Nate Parker's 'American Skin' Added to Venice Lineup
The film is Parker's first feature after 'The Birth of a Nation,' the release of which was overshadowed by resurfaced rape claims against the actor-director.
The world premiere of Nate Parker’s American Skin has been added to the Venice lineup in the festival’s Sconfini section, a non-competitive section that typically includes art house or genre films.
Parker plays a Marine veteran, Lincoln Jefferson, a janitor trying to make amends with his son after his divorce. One day during a routine police check, the boy is killed, and the officer is let off the hook. Jefferson takes the entire police station hostage and stages an actual trial using the inmates as the jury, taking due process into his own hands.
Spike Lee will present American Skin with Parker in Venice and participate in a discussion after the screening.
The film is Parker's first feature, and second overall, since the 2016 release of the actor's debut film, The Birth of a Nation, which was overshadowed by resurfaced rape claims against the actor-director.
The Birth of a Nation, about the Nat Turner slave uprising, was a splashy, record $17 million acquisition for Fox Searchlight out of the 2016 Sundance Film Festival, where it won the Audience award and Grand Jury Prize.

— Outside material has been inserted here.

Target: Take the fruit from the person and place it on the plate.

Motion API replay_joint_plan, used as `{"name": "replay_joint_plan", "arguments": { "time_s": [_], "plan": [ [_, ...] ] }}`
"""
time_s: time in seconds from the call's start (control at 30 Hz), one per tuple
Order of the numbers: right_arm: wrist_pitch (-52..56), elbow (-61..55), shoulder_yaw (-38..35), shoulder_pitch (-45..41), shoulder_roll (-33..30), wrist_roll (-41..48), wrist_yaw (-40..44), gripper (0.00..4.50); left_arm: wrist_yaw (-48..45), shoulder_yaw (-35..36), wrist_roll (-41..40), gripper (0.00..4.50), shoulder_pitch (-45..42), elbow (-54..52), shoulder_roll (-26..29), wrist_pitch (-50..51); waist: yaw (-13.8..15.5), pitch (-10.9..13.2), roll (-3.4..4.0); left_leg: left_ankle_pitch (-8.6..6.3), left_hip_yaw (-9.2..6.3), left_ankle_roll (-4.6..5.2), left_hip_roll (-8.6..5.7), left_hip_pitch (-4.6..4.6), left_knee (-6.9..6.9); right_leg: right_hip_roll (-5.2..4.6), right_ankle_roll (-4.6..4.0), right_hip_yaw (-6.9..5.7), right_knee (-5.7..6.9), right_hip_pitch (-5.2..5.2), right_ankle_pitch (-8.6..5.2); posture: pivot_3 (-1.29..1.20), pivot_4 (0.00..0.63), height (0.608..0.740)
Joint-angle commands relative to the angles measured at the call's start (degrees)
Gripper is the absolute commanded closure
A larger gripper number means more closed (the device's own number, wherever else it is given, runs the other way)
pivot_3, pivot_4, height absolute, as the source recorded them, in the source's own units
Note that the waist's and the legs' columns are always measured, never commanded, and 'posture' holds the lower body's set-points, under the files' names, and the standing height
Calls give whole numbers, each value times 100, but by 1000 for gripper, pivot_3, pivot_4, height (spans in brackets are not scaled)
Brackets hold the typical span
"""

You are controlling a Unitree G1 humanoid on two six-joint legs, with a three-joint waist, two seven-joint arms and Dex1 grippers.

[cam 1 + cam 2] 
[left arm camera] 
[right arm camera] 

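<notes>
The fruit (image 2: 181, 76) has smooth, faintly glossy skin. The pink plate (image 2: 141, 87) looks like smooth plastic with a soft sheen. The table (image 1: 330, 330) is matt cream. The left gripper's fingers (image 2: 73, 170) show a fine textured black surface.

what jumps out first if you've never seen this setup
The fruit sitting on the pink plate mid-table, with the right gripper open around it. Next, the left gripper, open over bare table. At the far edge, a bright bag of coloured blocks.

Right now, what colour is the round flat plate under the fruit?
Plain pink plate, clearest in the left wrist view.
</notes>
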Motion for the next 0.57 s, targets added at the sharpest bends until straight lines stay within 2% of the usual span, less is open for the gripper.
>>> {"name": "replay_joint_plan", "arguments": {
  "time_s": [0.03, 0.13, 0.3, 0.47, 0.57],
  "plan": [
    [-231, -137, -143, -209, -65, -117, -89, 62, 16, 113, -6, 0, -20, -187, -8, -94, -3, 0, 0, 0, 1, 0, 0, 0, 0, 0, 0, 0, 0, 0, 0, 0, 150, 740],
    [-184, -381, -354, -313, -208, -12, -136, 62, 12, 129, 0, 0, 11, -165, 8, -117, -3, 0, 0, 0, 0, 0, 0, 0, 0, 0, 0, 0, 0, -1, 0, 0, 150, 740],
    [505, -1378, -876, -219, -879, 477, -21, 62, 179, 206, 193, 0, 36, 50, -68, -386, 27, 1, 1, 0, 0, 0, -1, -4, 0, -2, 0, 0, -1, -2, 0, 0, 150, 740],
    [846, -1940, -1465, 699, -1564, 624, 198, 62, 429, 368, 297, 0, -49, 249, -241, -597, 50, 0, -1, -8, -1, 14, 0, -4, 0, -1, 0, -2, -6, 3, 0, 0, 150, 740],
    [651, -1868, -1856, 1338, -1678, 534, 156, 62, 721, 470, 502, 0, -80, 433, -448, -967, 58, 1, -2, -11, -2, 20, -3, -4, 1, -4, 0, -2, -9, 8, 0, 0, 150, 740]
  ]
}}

But the film’s release later that year was tainted by the resurfacing of a 1999 incident when Parker was a sophomore at Penn State University. A woman had accused Parker and his roommate Jean McGianni Celestin, who shared a story credit on Birth, of raping her while she was intoxicated and unconscious.
Parker, who admitted he had consensual sex with the woman the night before, was acquitted of all four counts brought against him. Celestin's conviction was later overturned on appeal.

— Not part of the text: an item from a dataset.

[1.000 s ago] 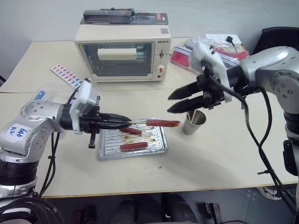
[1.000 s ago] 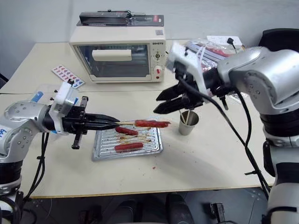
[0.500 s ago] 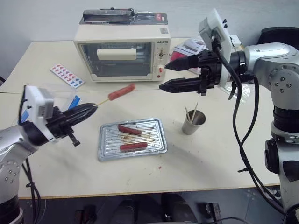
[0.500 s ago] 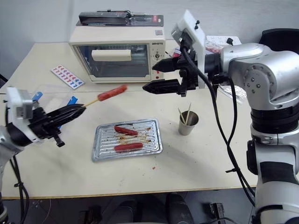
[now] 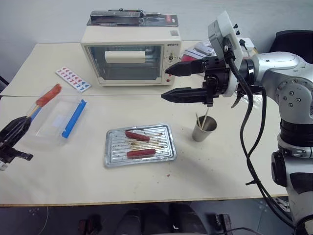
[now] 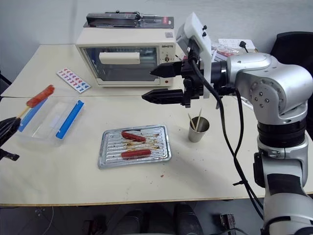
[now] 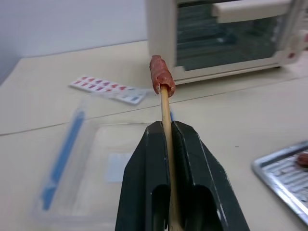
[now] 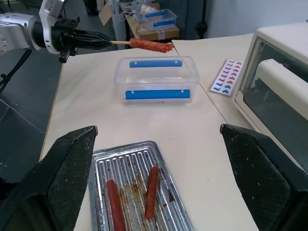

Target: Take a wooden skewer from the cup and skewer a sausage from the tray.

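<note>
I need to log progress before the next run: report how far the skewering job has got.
Done: a sausage sits impaled on the tip of the wooden skewer, lifted clear of the tray.
In hand: the left gripper is shut on the skewer, holding it above the clear plastic box. The right gripper is open and holds nothing, above the cup.
Left: nothing of the stated task; two sausages remain on the tray.

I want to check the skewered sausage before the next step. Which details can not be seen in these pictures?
- Skewer tip: in the left wrist view the sausage covers the far end of the wooden skewer.
- Skewer rear end: the shut left gripper hides it.
- Skewer count in the cup: too small in the eye views.
- Toaster oven interior: glare on the door.
</note>
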Tool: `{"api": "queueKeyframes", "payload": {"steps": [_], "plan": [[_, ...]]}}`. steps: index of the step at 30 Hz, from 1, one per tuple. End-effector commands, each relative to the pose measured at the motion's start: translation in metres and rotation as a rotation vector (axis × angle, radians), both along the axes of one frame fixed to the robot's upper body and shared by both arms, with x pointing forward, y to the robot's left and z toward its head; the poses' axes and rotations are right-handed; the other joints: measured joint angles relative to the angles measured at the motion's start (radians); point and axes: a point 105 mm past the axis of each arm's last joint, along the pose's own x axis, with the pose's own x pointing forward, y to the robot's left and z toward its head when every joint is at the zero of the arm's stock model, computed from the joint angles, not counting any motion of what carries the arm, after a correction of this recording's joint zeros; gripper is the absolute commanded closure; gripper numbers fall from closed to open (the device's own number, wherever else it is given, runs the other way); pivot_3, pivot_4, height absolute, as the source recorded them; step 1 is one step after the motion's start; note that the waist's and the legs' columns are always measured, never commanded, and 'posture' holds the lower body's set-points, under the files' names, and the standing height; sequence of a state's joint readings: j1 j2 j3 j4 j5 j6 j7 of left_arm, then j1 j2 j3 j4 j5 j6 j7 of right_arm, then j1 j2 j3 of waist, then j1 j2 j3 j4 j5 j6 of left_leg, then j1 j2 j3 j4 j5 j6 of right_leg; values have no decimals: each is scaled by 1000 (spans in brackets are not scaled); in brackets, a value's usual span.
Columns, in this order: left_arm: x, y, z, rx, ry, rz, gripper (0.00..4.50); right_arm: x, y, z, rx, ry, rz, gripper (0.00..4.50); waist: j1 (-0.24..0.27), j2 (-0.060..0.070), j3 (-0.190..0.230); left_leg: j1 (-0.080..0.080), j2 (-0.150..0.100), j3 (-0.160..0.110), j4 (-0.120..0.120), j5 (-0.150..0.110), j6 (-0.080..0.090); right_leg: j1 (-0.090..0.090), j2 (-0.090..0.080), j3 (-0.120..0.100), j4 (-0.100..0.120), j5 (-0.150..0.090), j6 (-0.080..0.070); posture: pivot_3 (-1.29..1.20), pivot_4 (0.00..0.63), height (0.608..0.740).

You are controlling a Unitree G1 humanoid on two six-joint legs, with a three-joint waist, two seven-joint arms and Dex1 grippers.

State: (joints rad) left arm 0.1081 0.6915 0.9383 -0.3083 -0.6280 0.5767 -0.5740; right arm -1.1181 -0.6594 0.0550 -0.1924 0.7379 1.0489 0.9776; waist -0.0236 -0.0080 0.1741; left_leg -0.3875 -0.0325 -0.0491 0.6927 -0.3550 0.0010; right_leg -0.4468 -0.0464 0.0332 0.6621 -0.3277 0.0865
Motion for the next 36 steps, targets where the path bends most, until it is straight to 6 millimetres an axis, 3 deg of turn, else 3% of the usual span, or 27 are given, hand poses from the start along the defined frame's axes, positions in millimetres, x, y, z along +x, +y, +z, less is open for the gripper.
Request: {"api": "queueKeyframes", "payload": {"steps": [1, 10, 16, 18, 24, 28, 31, 36], "plan": [[10, 10, 4, 33, -19, 22, 4500, -9, -1, 11, 37, -44, 11, 229, -1, 0, 0, 0, 0, 0, 0, 0, 0, 0, 0, 0, 0, 0, 0, 0, 150, 740], [48, 23, -17, 9, 56, 17, 4500, -9, -4, 12, 49, -51, -41, 229, -4, -1, -1, 0, 0, 0, -1, 0, 0, 0, 0, 0, 2, 0, 0, 0, 150, 740], [47, 23, -10, 25, 50, -1, 3074, -9, -7, 13, 51, -55, -54, 183, -9, -1, -1, 0, 0, 0, -3, 0, 0, -1, 0, 0, 2, 0, 0, 0, 150, 740], [40, 20, 0, 23, 29, -19, 2579, -9, -8, 12, 50, -57, -59, 183, -9, -1, -1, 0, 0, 0, -3, 0, 0, -1, 0, 0, 2, 0, 0, 0, 150, 740], [4, 13, 17, 11, 14, -73, 2579, -7, -10, 9, 50, -56, -67, 183, -6, -1, -1, 0, 0, 0, -3, 0, 0, -1, 0, 0, 1, 0, 0, 0, 150, 740], [-42, 14, 19, 15, 58, -66, 2579, -5, -14, 5, 47, -50, -73, 183, -12, -2, -1, 0, 1, 1, -3, 0, 0, -1, 0, 1, 1, 0, 0, 0, 150, 740], [-65, 15, 17, -4, 81, -35, 2579, -5, -16, 3, 47, -44, -75, 183, -6, -2, -1, 0, 1, 1, -4, -1, 1, 0, 0, 1, -1, 0, 0, 0, 150, 740], [-78, 17, 12, -19, 112, -8, 2579, -4, -16, 2, 51, -34, -69, 183, -1, -2, -1, 2, 1, 1, -3, -1, 0, 2, -1, 0, -2, 0, 0, 0, 150, 740]]}}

According to a briefing filed by the accuser’s attorneys, “Parker and Celestin began an organized campaign to harass Jane Doe and make her fear for her safety.” The briefing alleged that Parker followed her around campus and at her dormitory and “hurled sexual epithets” at her as well as made harassing phone calls to her room. She attempted suicide two times in 1999 and later withdrew from attending classes. When she returned four months later, according to court documents, the harassment continued.
Following the resurfacing of the news, it came to light that the still tormented victim committed suicide at age 30 in 2012.
Parker was widely criticized for his handling of the case, always maintaining that his sex with the victim was consensual, failing to show any remorse and repeatedly making media appearances about himself.
Venice Film Festival has been unapologetic about inviting men accused of sexual assault to its lineup despite their banishment elsewhere. Leading up to the #MeToo movement in 2017, Venice premiered the latest film from James Toback, who has been accused of sexual harassment and assault by more than 400 women. Last year the festival celebrated another alleged abuser, Bruce Weber. And this year a film by Roman Polanski, who is wanted in the U.S. for a 1978 statutory rape conviction, will screen in competition.
“I think we should always make a distinction between the artist and the man,” festival director Alberto Barbera told The Hollywood Reporter this year following the lineup announcement.
English film producer Graeme A. Scott’s directorial debut Beyond the Beach: The Hell and the Hope, about the work of the NGO Emergency, has also been added to the lineup.
The 2019 Venice Film Festival takes place Aug. 28-Sept. 7.